I was thinking about this questions too. I am not absolutely sure but I think there is only one reason left for doing full backups.
Because of the way UrBackup stores the files with hard links there is no need for full backups in the traditional way to reduce the size of the incremental backups, or to delete older backups. You can always delete old backups no matter of full or incremental.

The only one reason left for doing full backups once in a while is bit rot. Assume you have a file which is never changed for years, this one is only really written once to the hard disk. In all this years it could be possible that i bit flips an the fill is corrupt, but you do not notice nor you have it backuped somewhere else.

If would be interesting if UrBackup checks all file with a checksum once in a while or uses checksums of ZFS or btrfs. And if it is corrupted renews it from the client.
Does anyone know this?
With this I can not see any need for full file backup.

Please correct me if I am wrong.


#7

You’ll have to run urbackupsrv verify-hashes -d -v "*" before the full backup. Otherwise it’ll just link identical files (again).

If you are using ZFS or btrfs this isn’t an issue anyway (if you have multiple disks in your btrfs/ZFS array).


#8

Some questions to this:

  1. If I do urbackupsrv verify-hashes -d -v "*" the corrupt files get deleted. Would they also be restored with an incremental backup?

  2. The mechanism of ZFS and btrfs would they only detect (and hopefully fix) the corruption when I try to restore the file or does making a backup with UrBackup does somehow also trigger this?

So anyway is there any good reason doing full file backups at all? If you have a RAID and ZFS or btrfs and scrub regularly. Should be the best method to keep your backup save.


#9

It only deletes the database entries, not the files, such that full backups don’t use the files as deduplication source.
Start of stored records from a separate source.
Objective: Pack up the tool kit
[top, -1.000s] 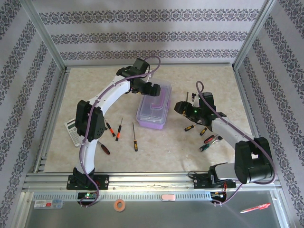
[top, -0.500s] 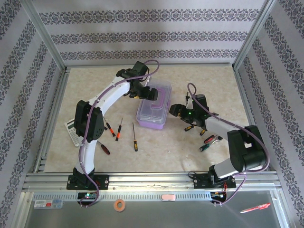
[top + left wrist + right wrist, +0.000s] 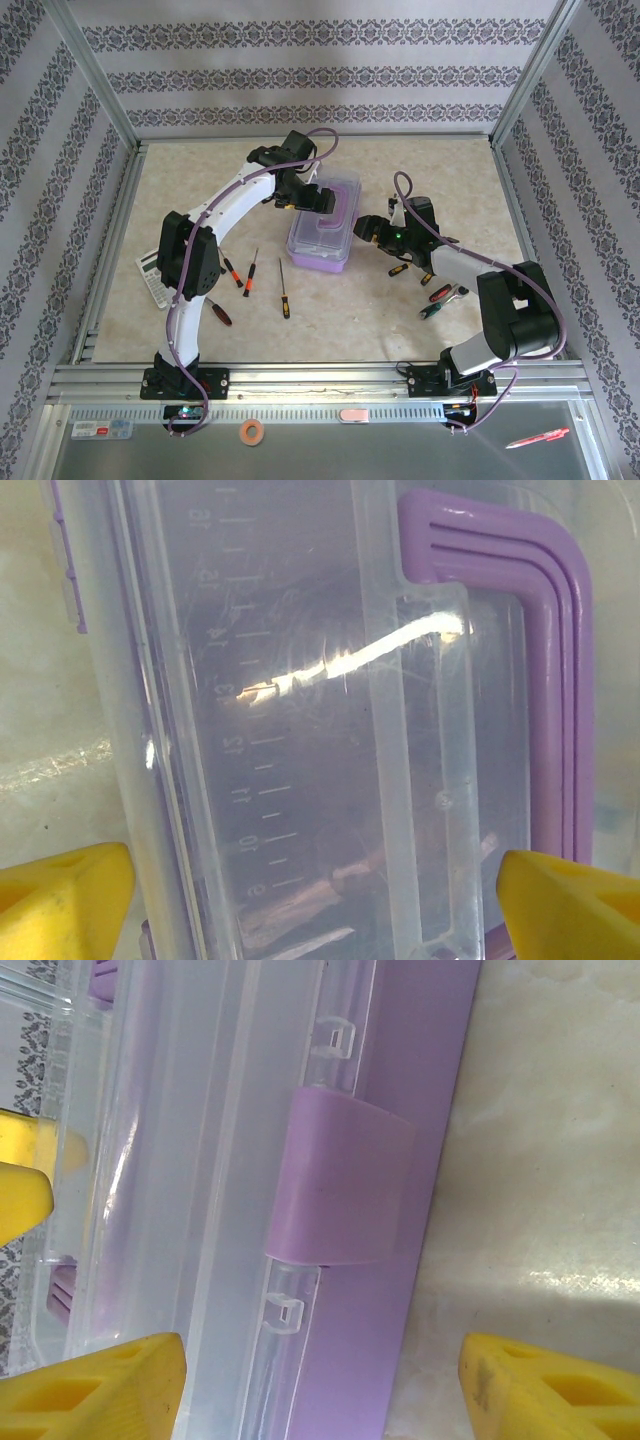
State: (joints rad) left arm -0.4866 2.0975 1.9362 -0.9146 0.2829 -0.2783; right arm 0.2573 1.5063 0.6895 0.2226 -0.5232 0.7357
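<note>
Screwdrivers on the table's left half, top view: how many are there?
4. One screwdriver lies beside the left arm, a second and a third to its right, a fourth nearer the arm's base. The arm may hide others.

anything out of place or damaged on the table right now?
No visible damage or spill. The case sits closed, its latch down, while screwdrivers lie scattered on both sides of it. A grey calculator at the table's left edge doesn't belong with the tools.
</note>
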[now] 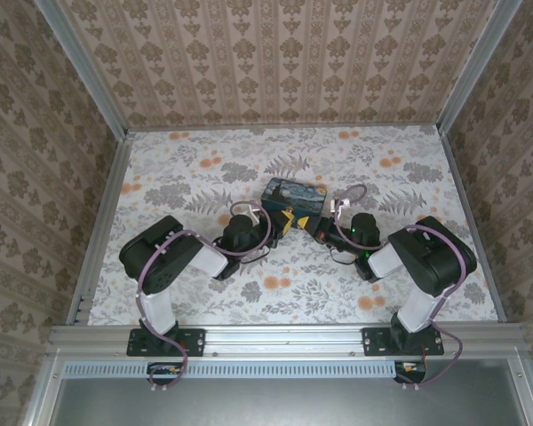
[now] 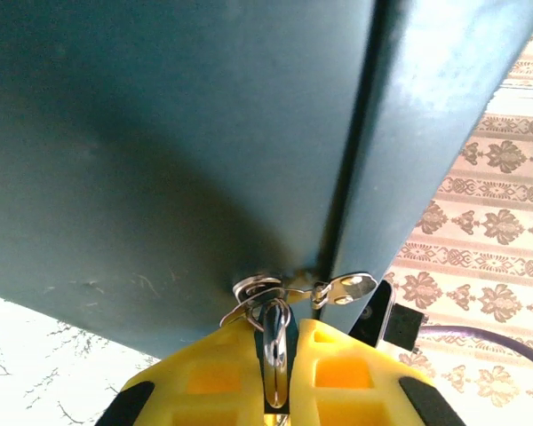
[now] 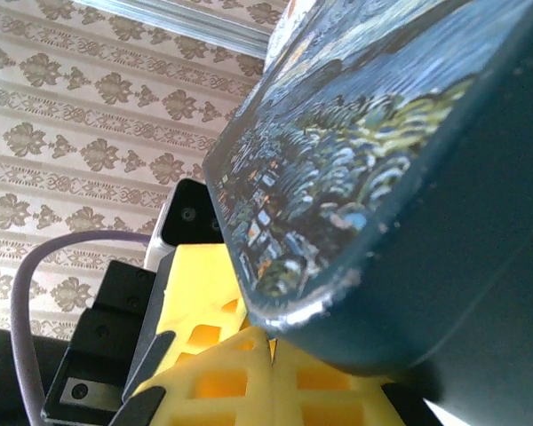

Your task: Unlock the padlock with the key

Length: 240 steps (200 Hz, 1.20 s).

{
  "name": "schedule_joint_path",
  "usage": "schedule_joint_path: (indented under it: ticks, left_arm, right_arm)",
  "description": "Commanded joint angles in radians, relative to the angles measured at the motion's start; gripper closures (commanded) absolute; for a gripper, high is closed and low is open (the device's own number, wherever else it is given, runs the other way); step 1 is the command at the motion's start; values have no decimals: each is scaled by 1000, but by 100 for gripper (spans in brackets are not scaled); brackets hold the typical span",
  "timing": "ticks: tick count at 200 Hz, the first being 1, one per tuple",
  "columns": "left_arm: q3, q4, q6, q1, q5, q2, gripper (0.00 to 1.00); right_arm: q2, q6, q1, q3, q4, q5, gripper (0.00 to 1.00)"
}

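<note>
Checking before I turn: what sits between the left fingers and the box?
Left wrist view: a key, pinched by the left gripper, reaches the box edge, a ring and second key beside it.

No writing, label, brand, number or sign can be read anywhere; the box at the middle of the top view bears a swirly painted print without letters, the walls a repeating ornament, the table flowers
</note>
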Motion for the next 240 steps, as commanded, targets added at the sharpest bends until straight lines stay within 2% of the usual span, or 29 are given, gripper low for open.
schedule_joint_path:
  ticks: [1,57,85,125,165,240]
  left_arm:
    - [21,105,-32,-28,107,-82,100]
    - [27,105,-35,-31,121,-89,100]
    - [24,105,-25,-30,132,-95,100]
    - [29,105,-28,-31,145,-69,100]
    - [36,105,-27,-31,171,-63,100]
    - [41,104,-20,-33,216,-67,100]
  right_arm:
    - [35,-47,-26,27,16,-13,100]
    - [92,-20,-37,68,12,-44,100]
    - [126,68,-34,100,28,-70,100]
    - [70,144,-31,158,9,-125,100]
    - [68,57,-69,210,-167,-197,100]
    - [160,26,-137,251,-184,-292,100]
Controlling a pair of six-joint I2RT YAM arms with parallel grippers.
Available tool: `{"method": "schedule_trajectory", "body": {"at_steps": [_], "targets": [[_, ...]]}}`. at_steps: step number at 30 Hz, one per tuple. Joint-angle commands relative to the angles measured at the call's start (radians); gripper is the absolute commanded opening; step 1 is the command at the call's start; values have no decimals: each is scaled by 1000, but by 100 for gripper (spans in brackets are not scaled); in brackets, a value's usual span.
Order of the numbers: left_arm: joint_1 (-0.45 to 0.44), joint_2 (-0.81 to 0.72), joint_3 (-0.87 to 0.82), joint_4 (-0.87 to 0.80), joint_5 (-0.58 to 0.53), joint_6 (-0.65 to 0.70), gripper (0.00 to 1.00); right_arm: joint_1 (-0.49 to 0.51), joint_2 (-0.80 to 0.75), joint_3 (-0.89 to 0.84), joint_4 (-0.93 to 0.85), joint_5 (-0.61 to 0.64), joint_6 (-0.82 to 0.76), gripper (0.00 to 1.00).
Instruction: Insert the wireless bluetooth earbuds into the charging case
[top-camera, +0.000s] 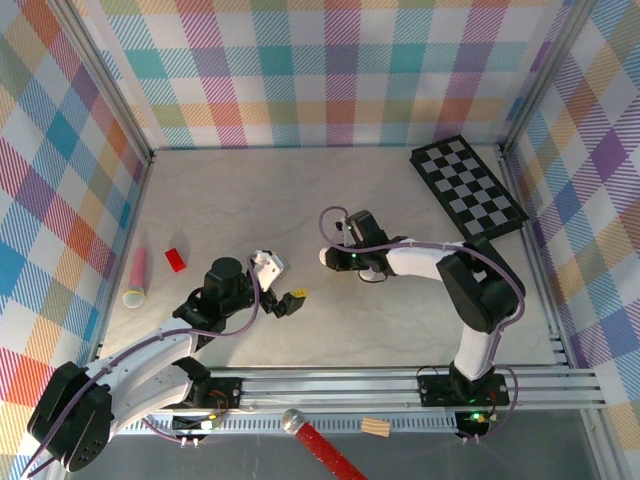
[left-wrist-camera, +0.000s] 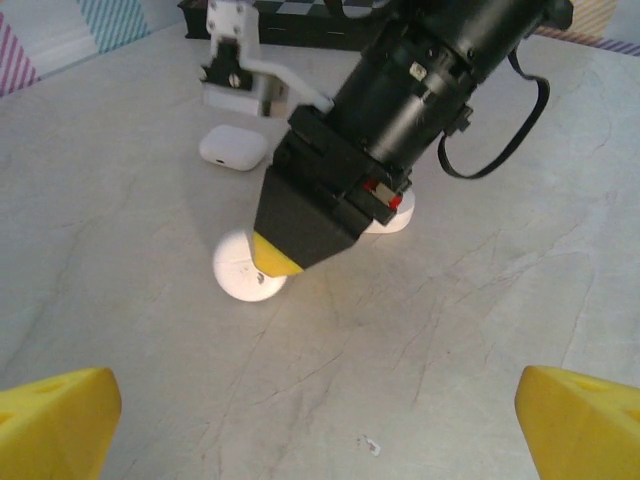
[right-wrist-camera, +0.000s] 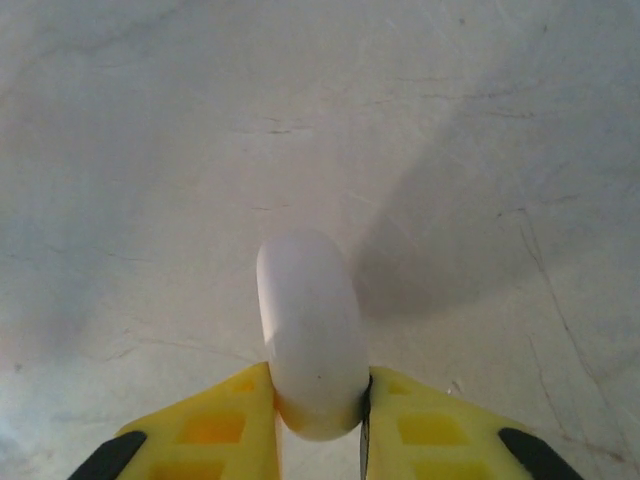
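Plastic looks slick and light: my right gripper (right-wrist-camera: 318, 385) pinches what is probably a charging case (right-wrist-camera: 308, 315) across its broad sides; left gripper (left-wrist-camera: 320, 430) spread wide.

the walls (top-camera: 300, 70) are covered in a pastel plaid of pink, teal, yellow and purple. the table (top-camera: 400, 320) is marbled in pale grey. a board (top-camera: 468, 187) is chequered in black and white. the case (right-wrist-camera: 310, 330) is coloured white, the fingers (right-wrist-camera: 430, 425) yellow. a block (top-camera: 176, 259) is coloured red, a stick (top-camera: 137, 270) pink with a yellow-green tip.
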Motion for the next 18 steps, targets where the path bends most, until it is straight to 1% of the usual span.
{"method": "schedule_trajectory", "body": {"at_steps": [1,3,4,5,8,10,13,15,18], "targets": [[11,-21,0,17,-66,-5,100,4,-2,16,41,43,5,32],[24,-28,-9,41,-115,-32,100,4,-40,6,36,75,-16,43],[34,-34,-18,57,-156,-54,100,3,-66,-1,32,88,-38,52],[44,-39,-25,74,-192,-65,100,0,-88,-5,24,96,-55,58],[79,-47,-45,120,-314,-101,100,-12,-180,-22,-6,147,-112,70],[110,-48,-48,134,-366,-119,100,-32,-257,-48,-13,174,-144,79],[160,-48,-56,150,-445,-134,100,-78,-389,-112,1,220,-214,88],[204,-24,-81,208,-480,-129,100,-125,-476,-174,36,267,-262,94],[289,44,-107,289,-475,-135,100,-223,-596,-264,72,304,-334,99]]}}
It’s independent of UrBackup. You can run regular scrubs to repair those errors. But depending on your RAID level I’d say scrubs are unnecessary (but that also depends on the hardware you use, I guess). See https://raidsim.urbackup.org/ for appropriate RAID levels.

Yes. The only thing that full backups will do, is if there is some kind of bug in UrBackup (either client or server) that misses changes etc. it’ll kind of provide a back-stop for that.


#10

Ah yes, I read the command line help wrong.

Thank you very much for your detailed description!